[ASSIGNMENT] Reproduce every record below, character by character.

Records drawn from a dataset
--- START ---
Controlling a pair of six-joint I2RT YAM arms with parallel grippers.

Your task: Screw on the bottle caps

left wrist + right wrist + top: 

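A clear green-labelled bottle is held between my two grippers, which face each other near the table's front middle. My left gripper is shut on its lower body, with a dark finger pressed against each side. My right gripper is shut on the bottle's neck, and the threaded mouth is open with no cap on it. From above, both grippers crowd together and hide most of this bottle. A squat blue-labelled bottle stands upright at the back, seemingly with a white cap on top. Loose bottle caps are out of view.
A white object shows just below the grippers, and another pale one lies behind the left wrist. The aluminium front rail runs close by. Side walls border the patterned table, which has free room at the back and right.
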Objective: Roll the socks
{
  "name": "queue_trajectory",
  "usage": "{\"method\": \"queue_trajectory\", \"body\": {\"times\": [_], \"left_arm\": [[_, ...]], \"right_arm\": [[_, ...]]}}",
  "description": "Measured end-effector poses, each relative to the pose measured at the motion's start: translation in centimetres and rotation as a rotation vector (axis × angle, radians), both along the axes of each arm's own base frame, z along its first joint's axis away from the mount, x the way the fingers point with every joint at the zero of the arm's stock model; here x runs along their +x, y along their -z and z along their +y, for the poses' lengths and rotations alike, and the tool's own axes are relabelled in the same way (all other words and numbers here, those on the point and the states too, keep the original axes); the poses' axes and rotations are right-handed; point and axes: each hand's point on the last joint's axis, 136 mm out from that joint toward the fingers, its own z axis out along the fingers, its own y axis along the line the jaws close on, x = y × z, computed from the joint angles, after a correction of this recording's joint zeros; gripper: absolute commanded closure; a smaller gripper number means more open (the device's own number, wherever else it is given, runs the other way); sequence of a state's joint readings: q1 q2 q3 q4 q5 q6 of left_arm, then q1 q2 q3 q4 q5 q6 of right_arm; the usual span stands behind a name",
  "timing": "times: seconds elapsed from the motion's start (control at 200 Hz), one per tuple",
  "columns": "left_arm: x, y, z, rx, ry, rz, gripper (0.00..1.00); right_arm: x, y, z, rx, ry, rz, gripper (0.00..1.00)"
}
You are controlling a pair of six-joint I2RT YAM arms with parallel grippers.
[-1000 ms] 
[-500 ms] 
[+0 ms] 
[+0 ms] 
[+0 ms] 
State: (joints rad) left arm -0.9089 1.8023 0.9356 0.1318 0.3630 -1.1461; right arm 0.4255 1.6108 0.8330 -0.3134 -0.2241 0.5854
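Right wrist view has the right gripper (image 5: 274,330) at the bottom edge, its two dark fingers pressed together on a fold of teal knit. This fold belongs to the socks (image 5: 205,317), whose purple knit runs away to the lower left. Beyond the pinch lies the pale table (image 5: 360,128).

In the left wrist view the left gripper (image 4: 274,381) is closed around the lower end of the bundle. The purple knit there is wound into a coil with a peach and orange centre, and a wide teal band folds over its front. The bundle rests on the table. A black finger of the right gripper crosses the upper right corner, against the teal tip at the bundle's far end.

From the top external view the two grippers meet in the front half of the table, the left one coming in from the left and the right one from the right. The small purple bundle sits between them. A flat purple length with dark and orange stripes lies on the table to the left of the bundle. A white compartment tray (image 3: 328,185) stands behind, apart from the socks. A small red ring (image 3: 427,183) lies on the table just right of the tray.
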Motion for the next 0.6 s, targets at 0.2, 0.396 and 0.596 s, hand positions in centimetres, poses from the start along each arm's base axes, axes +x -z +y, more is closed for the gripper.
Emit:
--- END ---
[ANSWER FOR THE TASK]
Controlling a pair of six-joint I2RT YAM arms with parallel grippers.

Your task: Screw on the bottle caps

left wrist + right wrist + top: 

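A clear green-labelled bottle is held between my two grippers, which face each other near the table's front middle. My left gripper is shut on its lower body, with a dark finger pressed against each side. My right gripper is shut on the bottle's neck, and the threaded mouth is open with no cap on it. From above, both grippers crowd together and hide most of this bottle. A squat blue-labelled bottle stands upright at the back, seemingly with a white cap on top. Loose bottle caps are out of view.
A white object shows just below the grippers, and another pale one lies behind the left wrist. The aluminium front rail runs close by. Side walls border the patterned table, which has free room at the back and right.
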Objective: Roll the socks
{
  "name": "queue_trajectory",
  "usage": "{\"method\": \"queue_trajectory\", \"body\": {\"times\": [_], \"left_arm\": [[_, ...]], \"right_arm\": [[_, ...]]}}",
  "description": "Measured end-effector poses, each relative to the pose measured at the motion's start: translation in centimetres and rotation as a rotation vector (axis × angle, radians), both along the axes of each arm's own base frame, z along its first joint's axis away from the mount, x the way the fingers point with every joint at the zero of the arm's stock model; here x runs along their +x, y along their -z and z along their +y, for the poses' lengths and rotations alike, and the tool's own axes are relabelled in the same way (all other words and numbers here, those on the point and the states too, keep the original axes); the poses' axes and rotations are right-handed; point and axes: each hand's point on the last joint's axis, 136 mm out from that joint toward the fingers, its own z axis out along the fingers, its own y axis along the line the jaws close on, x = y × z, computed from the joint angles, after a correction of this recording's joint zeros; gripper: absolute commanded closure; a smaller gripper number means more open (the device's own number, wherever else it is given, runs the other way); sequence of a state's joint readings: q1 q2 q3 q4 q5 q6 of left_arm, then q1 q2 q3 q4 q5 q6 of right_arm; the usual span stands behind a name",
  "timing": "times: seconds elapsed from the motion's start (control at 200 Hz), one per tuple",
  "columns": "left_arm: x, y, z, rx, ry, rz, gripper (0.00..1.00); right_arm: x, y, z, rx, ry, rz, gripper (0.00..1.00)"
}
You are controlling a pair of six-joint I2RT YAM arms with parallel grippers.
[-1000 ms] 
[-500 ms] 
[+0 ms] 
[+0 ms] 
[+0 ms] 
State: (joints rad) left arm -0.9089 1.8023 0.9356 0.1318 0.3630 -1.1461; right arm 0.4255 1.6108 0.8330 -0.3134 -0.2241 0.5854
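Right wrist view has the right gripper (image 5: 274,330) at the bottom edge, its two dark fingers pressed together on a fold of teal knit. This fold belongs to the socks (image 5: 205,317), whose purple knit runs away to the lower left. Beyond the pinch lies the pale table (image 5: 360,128).

In the left wrist view the left gripper (image 4: 274,381) is closed around the lower end of the bundle. The purple knit there is wound into a coil with a peach and orange centre, and a wide teal band folds over its front. The bundle rests on the table. A black finger of the right gripper crosses the upper right corner, against the teal tip at the bundle's far end.

From the top external view the two grippers meet in the front half of the table, the left one coming in from the left and the right one from the right. The small purple bundle sits between them. A flat purple length with dark and orange stripes lies on the table to the left of the bundle. A white compartment tray (image 3: 328,185) stands behind, apart from the socks. A small red ring (image 3: 427,183) lies on the table just right of the tray.
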Motion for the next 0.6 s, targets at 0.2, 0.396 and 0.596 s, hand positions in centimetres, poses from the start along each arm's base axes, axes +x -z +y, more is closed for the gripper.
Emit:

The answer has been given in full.